During a recent appointment with Dr. Fallek, Phoebe, who started to walk again `10 days after the treatment began, pranced around the Manhattan apartment borrowed for the occasion. The dog has recovered almost completely, Dr. Fallek said; x-rays of Phoebe's spine show the displaced vertebrae realigned.

Dr. Fallek coaxed Phoebe to lie on a mat and inserted 1 1/2 -inch-long acupuncture needles near the dog's spine, forming a ring around the site of the injury. "There are different meridians where energy runs through the body," Dr.

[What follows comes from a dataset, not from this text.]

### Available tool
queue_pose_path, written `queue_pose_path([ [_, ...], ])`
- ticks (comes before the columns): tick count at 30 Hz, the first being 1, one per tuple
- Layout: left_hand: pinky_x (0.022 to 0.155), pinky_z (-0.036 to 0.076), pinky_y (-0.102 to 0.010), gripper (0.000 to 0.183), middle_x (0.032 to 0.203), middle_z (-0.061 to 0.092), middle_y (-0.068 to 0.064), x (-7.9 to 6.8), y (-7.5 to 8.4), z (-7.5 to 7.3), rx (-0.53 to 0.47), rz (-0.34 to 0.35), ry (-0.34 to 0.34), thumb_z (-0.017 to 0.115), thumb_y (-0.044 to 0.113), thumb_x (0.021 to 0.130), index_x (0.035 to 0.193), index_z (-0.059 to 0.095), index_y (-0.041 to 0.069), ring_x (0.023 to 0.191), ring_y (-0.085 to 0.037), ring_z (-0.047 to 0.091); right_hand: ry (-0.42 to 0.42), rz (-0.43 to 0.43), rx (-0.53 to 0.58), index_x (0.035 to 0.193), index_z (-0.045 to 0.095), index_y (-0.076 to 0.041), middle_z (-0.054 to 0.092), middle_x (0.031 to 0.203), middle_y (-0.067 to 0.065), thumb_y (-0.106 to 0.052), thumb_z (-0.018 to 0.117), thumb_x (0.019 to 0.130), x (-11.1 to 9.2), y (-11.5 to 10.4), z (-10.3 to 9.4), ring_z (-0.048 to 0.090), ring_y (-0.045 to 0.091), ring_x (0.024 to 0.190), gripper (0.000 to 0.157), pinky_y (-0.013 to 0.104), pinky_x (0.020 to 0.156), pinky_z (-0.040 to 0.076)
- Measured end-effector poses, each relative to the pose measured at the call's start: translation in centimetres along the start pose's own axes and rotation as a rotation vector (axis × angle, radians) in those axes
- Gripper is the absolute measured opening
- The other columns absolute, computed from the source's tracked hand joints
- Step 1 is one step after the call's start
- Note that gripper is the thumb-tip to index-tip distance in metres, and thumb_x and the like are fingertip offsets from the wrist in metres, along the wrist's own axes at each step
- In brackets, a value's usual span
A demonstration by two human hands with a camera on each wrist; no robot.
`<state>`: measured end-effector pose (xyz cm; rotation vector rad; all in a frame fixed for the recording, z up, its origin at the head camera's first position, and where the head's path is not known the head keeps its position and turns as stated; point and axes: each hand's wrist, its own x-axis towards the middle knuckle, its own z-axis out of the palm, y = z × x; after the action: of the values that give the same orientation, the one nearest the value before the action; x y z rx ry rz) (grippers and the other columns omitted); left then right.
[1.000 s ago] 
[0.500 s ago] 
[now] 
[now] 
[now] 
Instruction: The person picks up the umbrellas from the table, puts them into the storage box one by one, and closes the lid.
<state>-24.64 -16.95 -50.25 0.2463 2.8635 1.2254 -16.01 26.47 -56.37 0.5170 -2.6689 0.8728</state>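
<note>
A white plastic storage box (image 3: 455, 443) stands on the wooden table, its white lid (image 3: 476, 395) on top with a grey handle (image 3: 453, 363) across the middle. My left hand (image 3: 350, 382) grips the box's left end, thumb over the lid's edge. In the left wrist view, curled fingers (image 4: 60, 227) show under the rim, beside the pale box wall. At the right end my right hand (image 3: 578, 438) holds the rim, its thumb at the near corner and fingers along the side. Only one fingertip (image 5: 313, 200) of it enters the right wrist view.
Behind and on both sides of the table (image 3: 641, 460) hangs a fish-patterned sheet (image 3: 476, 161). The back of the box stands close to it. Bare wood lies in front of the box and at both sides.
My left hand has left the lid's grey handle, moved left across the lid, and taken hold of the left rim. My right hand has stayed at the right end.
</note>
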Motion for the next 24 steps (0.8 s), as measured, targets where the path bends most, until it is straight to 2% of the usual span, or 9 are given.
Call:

Fallek said. "The Chinese see disease as a blockage of energy along the meridians, and what we do is try to unblock it."

She attached electrodes to the needles and applied low-level electrical stimulation, a procedure she described as painless. "The is helping the chi, or the energy pass through the obstruction," she explained. Phoebe's reaction to the procedure was to investigate whether the electrodes were edible.

"Relax, Phoebe," Mr. Ulrich said. "Just feel that energy pulsing through you." Then he and Dr. Fallek resumed their discussion of whether chi can be transmitted directly between people by touch. The treatment ended and Phoebe, liberated, was off and running.

Dr. Fallek, whose veterinary education was strictly Western, now makes holistic medicine the mainstay of her practice. "I think conventional medicine has its place," she said. "I just don't want to be the one to do it."